The following documentation contains the different steps on the VRE infrastructure and its deployment.

Cluster Setup

This documentation is generalised as much as possible. However, CERN make use of certain resources that can only be used and/or managed by CERN users. The sections that are CERN dependant will be specified along the document.

Table of contents

  1. Create a k8s cluster in CERN OpenStack
  2. How to connect to the cluster
  3. Software stack to manage the cluster
  4. Create a git repository to manage the cluster
  5. Cluster configuration

1. Create a k8s cluster in CERN OpenStack

Note that CERN OpenStack is a CERN service. You would need to adapt this section to your own service provide.

The create of a CERN OpenStack cluster can only be done from aiadm. CERN k8s documentation (CERN restricted access) can be found in this link.

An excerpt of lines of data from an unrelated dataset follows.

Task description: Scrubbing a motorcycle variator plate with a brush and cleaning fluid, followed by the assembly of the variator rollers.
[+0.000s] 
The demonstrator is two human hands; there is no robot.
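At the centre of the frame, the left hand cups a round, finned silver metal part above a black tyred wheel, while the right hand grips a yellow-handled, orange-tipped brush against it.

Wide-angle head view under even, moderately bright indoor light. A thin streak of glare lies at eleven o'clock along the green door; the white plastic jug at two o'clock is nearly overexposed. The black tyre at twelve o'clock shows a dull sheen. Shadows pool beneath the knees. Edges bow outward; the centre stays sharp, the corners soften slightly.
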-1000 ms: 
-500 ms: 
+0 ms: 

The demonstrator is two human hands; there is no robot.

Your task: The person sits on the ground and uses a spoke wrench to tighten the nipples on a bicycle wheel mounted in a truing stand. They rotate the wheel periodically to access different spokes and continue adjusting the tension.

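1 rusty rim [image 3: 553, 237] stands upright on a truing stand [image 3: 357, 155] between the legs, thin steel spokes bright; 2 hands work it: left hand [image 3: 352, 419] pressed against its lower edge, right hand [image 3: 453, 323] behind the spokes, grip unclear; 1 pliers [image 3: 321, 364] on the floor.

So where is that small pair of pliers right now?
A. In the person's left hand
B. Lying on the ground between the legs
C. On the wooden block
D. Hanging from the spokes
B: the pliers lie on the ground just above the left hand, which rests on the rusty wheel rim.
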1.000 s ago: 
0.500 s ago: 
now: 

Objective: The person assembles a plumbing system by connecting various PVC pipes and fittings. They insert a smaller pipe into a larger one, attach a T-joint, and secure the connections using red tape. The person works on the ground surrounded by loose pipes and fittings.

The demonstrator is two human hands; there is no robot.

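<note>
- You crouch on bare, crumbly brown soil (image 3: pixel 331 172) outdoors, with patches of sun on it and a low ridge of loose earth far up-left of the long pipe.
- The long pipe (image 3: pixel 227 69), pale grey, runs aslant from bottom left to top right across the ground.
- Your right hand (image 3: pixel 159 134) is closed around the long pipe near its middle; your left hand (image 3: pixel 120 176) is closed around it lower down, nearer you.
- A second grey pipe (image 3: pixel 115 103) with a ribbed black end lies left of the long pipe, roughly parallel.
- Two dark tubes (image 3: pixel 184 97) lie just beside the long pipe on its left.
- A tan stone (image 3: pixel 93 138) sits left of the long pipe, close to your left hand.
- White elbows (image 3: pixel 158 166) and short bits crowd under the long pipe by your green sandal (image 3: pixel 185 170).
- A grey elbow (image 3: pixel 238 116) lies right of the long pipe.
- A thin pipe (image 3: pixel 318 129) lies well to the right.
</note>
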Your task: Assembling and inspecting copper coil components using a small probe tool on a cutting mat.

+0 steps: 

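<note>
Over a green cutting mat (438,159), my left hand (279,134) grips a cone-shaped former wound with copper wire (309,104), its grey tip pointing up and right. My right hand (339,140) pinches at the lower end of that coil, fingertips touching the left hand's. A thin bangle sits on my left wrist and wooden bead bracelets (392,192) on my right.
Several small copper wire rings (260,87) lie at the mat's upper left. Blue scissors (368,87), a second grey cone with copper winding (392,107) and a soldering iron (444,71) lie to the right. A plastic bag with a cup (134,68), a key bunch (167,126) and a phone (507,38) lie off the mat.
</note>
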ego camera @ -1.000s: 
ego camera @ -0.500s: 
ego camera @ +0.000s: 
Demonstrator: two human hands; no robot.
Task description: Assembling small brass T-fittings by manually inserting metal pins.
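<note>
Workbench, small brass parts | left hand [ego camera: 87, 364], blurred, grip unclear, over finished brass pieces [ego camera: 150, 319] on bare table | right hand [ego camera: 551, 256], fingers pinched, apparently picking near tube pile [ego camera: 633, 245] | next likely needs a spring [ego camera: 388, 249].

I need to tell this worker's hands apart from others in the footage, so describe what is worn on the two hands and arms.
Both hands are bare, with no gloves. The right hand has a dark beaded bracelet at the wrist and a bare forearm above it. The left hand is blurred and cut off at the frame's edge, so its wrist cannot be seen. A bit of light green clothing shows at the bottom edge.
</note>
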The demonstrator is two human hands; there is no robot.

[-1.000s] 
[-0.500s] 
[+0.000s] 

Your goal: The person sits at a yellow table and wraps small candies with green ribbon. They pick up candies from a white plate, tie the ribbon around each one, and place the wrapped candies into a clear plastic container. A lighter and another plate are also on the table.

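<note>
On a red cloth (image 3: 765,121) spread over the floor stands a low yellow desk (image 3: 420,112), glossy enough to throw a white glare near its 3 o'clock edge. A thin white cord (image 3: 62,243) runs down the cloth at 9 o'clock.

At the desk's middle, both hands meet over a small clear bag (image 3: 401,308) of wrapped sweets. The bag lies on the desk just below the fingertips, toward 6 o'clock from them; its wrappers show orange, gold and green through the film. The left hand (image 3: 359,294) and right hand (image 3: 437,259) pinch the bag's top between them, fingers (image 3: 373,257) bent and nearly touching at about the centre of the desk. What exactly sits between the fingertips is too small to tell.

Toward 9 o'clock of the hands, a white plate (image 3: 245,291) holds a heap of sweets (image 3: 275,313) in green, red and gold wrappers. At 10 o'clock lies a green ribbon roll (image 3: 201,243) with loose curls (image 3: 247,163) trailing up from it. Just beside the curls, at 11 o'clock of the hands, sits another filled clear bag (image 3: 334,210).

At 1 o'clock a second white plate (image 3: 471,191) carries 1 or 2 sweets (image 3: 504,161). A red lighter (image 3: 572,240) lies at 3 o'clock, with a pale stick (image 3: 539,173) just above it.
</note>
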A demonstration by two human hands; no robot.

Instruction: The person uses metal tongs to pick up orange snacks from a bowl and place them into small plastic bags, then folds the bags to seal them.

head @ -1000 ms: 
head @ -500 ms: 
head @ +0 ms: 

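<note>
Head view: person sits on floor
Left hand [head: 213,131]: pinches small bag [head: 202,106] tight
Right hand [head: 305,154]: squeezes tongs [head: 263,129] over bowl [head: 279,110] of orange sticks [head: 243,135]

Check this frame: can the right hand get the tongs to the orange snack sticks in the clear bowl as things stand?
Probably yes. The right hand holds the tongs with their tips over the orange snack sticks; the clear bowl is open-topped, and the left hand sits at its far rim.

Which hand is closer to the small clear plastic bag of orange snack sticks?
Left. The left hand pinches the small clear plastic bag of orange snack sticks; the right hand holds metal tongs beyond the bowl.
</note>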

The cluster can be created either via the OpenStack GUI, either command line commands. Please adapt the following snippet to your own use case.

#/bin/bash

$ openstack coe cluster create <CLUSTER_NAME> \
     --keypair <KEYPAIR> \
     --cluster-template <K8S_VERSION>  \
     --master-count 1 \
     --node-count 6 \
     --flavor m2.large \
     --master-flavor m2.medium \
     --merge-labels \
     --labels <key1>=<value1> \
     --labels <key2>=<value2> 

2. How to connect to the cluster

Once the cluster has been correctly created, use the following commands to download the configuration file to connect to the cluster

$ openstack coe cluster list
# This command will create a `config` 
$ openstack coe cluster config <CLUSTER_NAME> 

Finally move this file to the ~/.kube/ directory and export the following env variable

mv config ~/.kube/config_<CLUSTER_NAME>
export KUBECONFIG=$HOME/.kube/config_<CLUSTER_NAME>

3. Software stack to manage the cluster

For the CERN VRE, we are using the following software stack to manage and interact with the cluster. We highly recommend creating a software package manager to isolate this environment.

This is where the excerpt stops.